**What you should do**
Across the whole listing, return each line exactly, with no images included.

**The data**

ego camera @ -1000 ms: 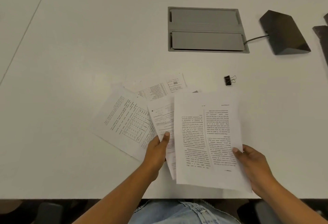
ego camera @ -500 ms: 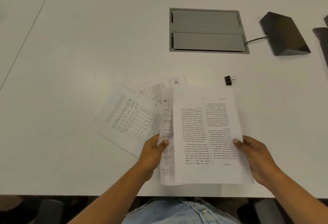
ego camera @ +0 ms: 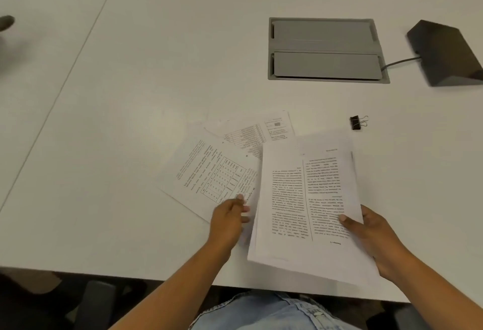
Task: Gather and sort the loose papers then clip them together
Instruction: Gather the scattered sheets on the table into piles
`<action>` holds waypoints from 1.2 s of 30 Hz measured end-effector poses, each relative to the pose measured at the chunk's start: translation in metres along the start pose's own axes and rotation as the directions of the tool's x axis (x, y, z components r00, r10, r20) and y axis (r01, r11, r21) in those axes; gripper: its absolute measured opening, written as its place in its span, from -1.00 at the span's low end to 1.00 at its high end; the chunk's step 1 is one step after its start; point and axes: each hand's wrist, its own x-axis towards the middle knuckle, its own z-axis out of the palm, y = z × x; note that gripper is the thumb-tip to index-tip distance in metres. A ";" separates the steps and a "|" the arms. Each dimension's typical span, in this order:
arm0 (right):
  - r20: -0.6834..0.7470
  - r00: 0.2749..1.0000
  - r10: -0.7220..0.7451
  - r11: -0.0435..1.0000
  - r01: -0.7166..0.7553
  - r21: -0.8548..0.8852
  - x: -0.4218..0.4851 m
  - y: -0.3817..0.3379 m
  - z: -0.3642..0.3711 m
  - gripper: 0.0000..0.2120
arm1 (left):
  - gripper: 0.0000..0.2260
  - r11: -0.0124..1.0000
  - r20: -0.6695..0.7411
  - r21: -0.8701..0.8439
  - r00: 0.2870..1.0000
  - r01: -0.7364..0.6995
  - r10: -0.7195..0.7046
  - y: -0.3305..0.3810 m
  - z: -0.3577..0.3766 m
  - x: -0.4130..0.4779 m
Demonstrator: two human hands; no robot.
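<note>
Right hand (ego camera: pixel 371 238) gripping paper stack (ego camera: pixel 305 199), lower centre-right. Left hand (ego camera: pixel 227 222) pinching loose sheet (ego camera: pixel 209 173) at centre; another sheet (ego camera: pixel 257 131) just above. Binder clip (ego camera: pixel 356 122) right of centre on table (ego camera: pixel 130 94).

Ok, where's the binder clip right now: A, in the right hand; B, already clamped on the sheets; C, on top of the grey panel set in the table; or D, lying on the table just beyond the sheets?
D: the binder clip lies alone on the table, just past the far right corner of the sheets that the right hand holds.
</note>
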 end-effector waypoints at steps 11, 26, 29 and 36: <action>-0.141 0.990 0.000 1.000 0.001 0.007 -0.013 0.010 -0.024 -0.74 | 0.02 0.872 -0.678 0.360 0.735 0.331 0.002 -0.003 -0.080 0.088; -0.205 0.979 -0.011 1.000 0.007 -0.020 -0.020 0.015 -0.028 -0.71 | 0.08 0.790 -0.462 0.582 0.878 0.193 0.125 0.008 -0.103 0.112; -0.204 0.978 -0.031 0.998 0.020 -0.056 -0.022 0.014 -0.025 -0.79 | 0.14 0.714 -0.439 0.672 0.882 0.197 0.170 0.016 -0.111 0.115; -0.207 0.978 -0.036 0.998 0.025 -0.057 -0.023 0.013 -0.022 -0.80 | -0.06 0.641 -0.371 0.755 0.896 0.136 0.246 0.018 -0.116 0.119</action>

**Reply to the task**
ego camera @ -1000 ms: 
ego camera @ -500 ms: 
ego camera @ +0 ms: 
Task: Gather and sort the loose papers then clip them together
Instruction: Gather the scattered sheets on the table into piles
`<action>` holds waypoints from 1.2 s of 30 Hz measured end-effector poses, each relative to the pose measured at the chunk's start: translation in metres along the start pose's own axes and rotation as the directions of the tool's x axis (x, y, z components r00, r10, r20) and y axis (r01, r11, r21) in those axes; gripper: its absolute measured opening, written as its place in its span, from -1.00 at the span's low end to 1.00 at its high end; the chunk's step 1 is one step after its start; point and axes: each hand's wrist, its own x-axis towards the middle knuckle, its own z-axis out of the palm, y = z × x; note that gripper is the thumb-tip to index-tip distance in metres. A ";" separates the steps and a "|" the arms. Each dimension's typical span, in this order:
arm0 (right):
  - r20: -0.6834..0.7470
  - r00: 0.2749..1.0000
  - r10: -0.7220..0.7451
  - r11: -0.0435..1.0000
  - r01: -0.7166..0.7553
  - r21: -0.8548..0.8852
  - x: -0.4218..0.4851 m
  - y: -0.3817..0.3379 m
  - z: -0.3642..0.3711 m
  - gripper: 0.0000..0.2120
arm1 (left):
  - gripper: 0.0000..0.2260
  - r11: -0.0124..1.0000
  - r20: -0.6695..0.7411
  - r21: -0.8701..0.8439
  - r00: 0.2870..1.0000
  - r01: -0.7364..0.6995
  - r10: -0.7195..0.7046
  - y: -0.3305..0.3810 m
  - z: -0.3577..0.3766 m
  - x: -0.4130..0.4779 m
Demonstrator: two human hands; no robot.
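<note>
Right hand (ego camera: pixel 371 238) gripping paper stack (ego camera: pixel 305 199), lower centre-right. Left hand (ego camera: pixel 227 222) pinching loose sheet (ego camera: pixel 209 173) at centre; another sheet (ego camera: pixel 257 131) just above. Binder clip (ego camera: pixel 356 122) right of centre on table (ego camera: pixel 130 94).

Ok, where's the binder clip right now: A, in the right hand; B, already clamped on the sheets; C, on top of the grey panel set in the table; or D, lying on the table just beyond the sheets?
D: the binder clip lies alone on the table, just past the far right corner of the sheets that the right hand holds.
</note>
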 end-effector waypoints at steps 11, 26, 29 and 36: <action>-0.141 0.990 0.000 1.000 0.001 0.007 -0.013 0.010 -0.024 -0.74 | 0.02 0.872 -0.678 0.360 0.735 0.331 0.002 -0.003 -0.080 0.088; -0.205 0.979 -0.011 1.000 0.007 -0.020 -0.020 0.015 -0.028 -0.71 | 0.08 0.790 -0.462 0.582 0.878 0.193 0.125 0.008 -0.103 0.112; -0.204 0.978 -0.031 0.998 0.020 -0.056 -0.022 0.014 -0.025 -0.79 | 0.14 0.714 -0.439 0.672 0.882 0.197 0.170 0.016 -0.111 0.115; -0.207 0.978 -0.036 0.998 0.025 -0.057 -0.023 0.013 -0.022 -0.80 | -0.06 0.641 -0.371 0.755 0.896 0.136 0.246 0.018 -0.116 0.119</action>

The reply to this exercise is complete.